So is it possible for economists to learn the optimal population distribution across a country’s cities?

STURM: The question is a tricky one, and one that, arguably, we have much less of [a] handle on in terms of understanding the full empirics and the importance of different effects. If we split London into two cities and moved one to the north of England and left one where it is right now, what exactly would be the implications for U.K. economic activity? It would be great if I could solve that question and provide you with a precise empirical estimate. But it’s something that is very difficult.

Okay, fair enough. Hard question to answer. But keep in mind it also has political implications. A lot of recent elections have seen populist momentum from outside major cities, with voters who feel the cosmopolitan elites don’t represent their economic interests.

STURM: One of the key obsessions of U.K. politics is to try and redistribute economic activity away from London to other parts of the U.K., which compared to London, are lagging. There is spatial inequality in Germany as well, but it’s not as extreme with Berlin being the vibrant place and everything else being a backwater. We have a number of cities that, in terms of per capita income, are very comparable. Maybe this is one of the reasons why Germany has, so far, weathered the populist tide.
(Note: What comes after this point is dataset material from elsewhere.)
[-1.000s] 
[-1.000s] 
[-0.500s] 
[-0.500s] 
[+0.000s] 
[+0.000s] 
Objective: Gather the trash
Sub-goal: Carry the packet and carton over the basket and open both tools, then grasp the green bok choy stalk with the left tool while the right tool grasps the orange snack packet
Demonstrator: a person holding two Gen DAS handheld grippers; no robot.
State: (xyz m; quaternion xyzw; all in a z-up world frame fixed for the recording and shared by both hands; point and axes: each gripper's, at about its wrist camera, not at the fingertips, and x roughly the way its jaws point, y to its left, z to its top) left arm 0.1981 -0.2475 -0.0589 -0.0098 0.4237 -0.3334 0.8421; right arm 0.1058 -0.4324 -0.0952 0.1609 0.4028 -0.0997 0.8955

Maybe, but… maybe not. We spoke with Sturm before the recent German elections. Angela Merkel was easily re-elected as chancellor but the ruling coalition parties lost seats in Parliament to the Alternative for Germany party. It has an anti-immigrant platform and is especially strong in the former East Germany, where the economy isn’t nearly as strong as in the former West. Which suggests one of at least two things: the German economic miracle may be running into trouble; or, at the very least, the former East still has a lot of catching up to do. Including Berlin itself.

MARIN: I came to Berlin right after the fall of the wall.

That’s Dalia Marin. Today she teaches economics at the University of Munich; but at the start of reunification, she was at Humboldt University, in the former East Berlin.

MARIN: It was a very exciting moment because under communism, they had not really an economics department. They didn’t know anything about Keynes and Adam Smith. Under communism, they basically were teaching Marxism and Leninism. They didn’t know anything about the market because they were a planned economy. They had no alternative, then, to fire these people.

The firing of communist economists was one of many, many adjustments that came with reunification.

STURM: Reunification was a major economic shock.

Among the problems East Germany faced: a bloated socialist bureaucracy and dilapidated infrastructure; an unproductive workforce and massive government subsidies for food and housing; and, oh yeah, the lack of functional capitalist markets. The German government worked hard to bring East Germany back into the fold.

SUEDEKUM: There was a huge economic boom that came with it because there [were] massive infrastructure investments in the East.

STURM: There were also enormous transfers paid to try and jump-start the East German economy.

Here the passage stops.